Search code examples
rstringsubsetstringrsapply

Subsetting string vector by word count in one line


I have a vector of strings

rownames
[1] "multifarmacias descuento" "multifarmacias"           "multifarmacias"

My goal is to subset rownames in one line by strings that only contain one word- the output would be

[1] "multifarmacias"           "multifarmacias"

I have tried the following but it throws an error:

rownames[which(sapply(strsplit(rownames, " "),length)) == 1]

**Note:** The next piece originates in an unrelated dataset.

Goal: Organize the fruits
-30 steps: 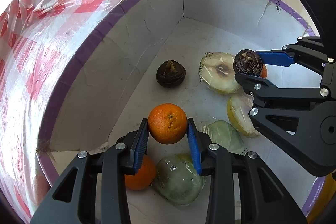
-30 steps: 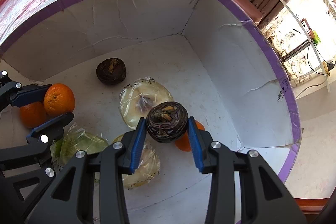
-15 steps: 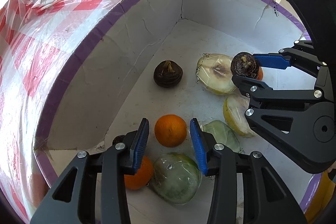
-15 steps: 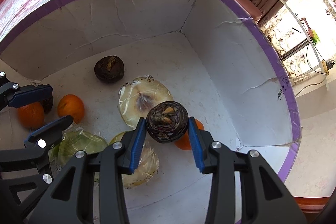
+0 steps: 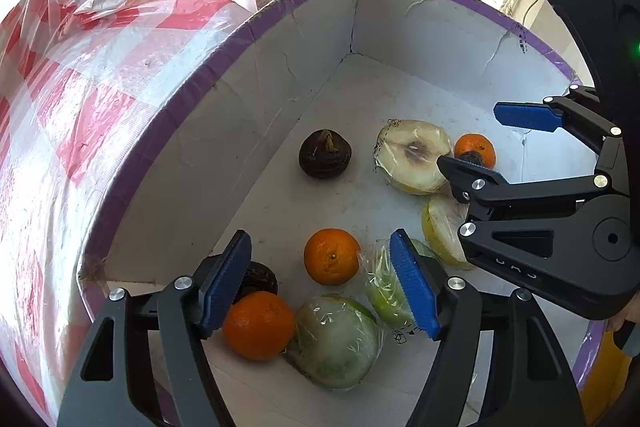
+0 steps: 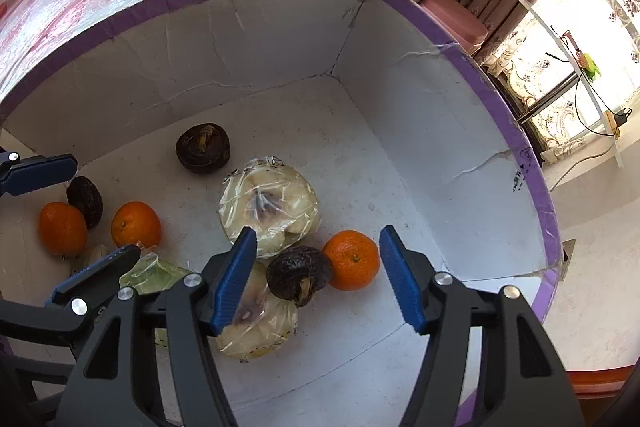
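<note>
A white cardboard box with a purple rim [image 5: 224, 51] [image 6: 472, 67] holds the fruit. My left gripper [image 5: 320, 283] is open and empty above an orange [image 5: 332, 257] that lies on the box floor. My right gripper [image 6: 316, 275] is open and empty above a dark brown fruit [image 6: 298, 277] that lies beside another orange [image 6: 352, 259]. The right gripper also shows in the left wrist view [image 5: 496, 139]. Plastic-wrapped pale fruit halves [image 6: 268, 207] [image 5: 412, 155] lie mid-box.
Another dark fruit [image 5: 325, 153] [image 6: 203, 147] lies near the back wall. An orange [image 5: 258, 325], a dark fruit [image 5: 256, 277] and wrapped green fruit [image 5: 336, 341] lie at the near left. A red-and-white plastic sheet [image 5: 80, 75] borders the box.
Both grippers opened. The left let go of its orange and the right let go of its dark fruit. Both fruits now lie on the box floor. Both grippers have risen a little.
</note>
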### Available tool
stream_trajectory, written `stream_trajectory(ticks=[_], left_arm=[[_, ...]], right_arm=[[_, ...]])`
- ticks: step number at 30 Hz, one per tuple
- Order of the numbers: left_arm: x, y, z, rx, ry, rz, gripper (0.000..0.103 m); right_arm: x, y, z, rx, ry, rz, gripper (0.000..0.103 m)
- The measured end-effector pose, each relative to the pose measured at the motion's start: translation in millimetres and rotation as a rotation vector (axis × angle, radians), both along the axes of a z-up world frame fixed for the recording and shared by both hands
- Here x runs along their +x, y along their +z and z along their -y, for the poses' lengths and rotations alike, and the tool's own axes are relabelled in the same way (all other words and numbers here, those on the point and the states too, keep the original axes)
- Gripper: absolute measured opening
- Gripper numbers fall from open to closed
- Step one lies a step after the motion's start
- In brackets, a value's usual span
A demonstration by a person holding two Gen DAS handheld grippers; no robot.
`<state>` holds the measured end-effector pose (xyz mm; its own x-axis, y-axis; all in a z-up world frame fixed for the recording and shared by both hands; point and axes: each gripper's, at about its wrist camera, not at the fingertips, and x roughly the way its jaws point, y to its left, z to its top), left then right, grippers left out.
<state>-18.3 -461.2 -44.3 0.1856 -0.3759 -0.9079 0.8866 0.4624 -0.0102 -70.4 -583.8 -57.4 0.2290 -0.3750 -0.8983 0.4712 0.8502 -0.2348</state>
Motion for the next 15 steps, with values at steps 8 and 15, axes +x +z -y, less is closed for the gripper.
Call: stream_trajectory(ticks=[8, 15], left_arm=[[-17, 20, -15, -0.068, -0.009, 0.085, 0.087], [-15, 43, -35, -0.160, 0.036, 0.061, 0.087]], right_arm=[[-12, 14, -7, -0.070, -0.029, 0.073, 0.078], [-30, 39, -15, -0.112, -0.056, 0.158, 0.078]])
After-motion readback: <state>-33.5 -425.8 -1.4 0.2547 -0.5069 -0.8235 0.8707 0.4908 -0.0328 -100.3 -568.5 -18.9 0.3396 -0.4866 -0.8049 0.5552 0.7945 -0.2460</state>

Error in which(sapply(strsplit(rownames, " "), length)) : 
  argument to 'which' is not logical

Is there an elegant solution to subsetting a string vector by length of words the string?


Solution

  • It would be easier with str_count

    library(stringr)
    rownames[str_count(rownames, "\\w+") == 1]
    #[1] "multifarmacias" "multifarmacias"
    

    If we use strsplit with lengths (from base R) would be more efficient

    rownames[lengths(strsplit(rownames, "\\s+")) == 1]
    #[1] "multifarmacias" "multifarmacias"
    

    The error in OP's post is based on the wrong placement of ), It should be after the ==1 because which is applied directly on a vector of lengths i.e.

     which(c(2, 1, 1))
    

    Error in which(c(2, 1, 1)) : argument to 'which' is not logical

    data

    rownames <- c("multifarmacias descuento", "multifarmacias", "multifarmacias")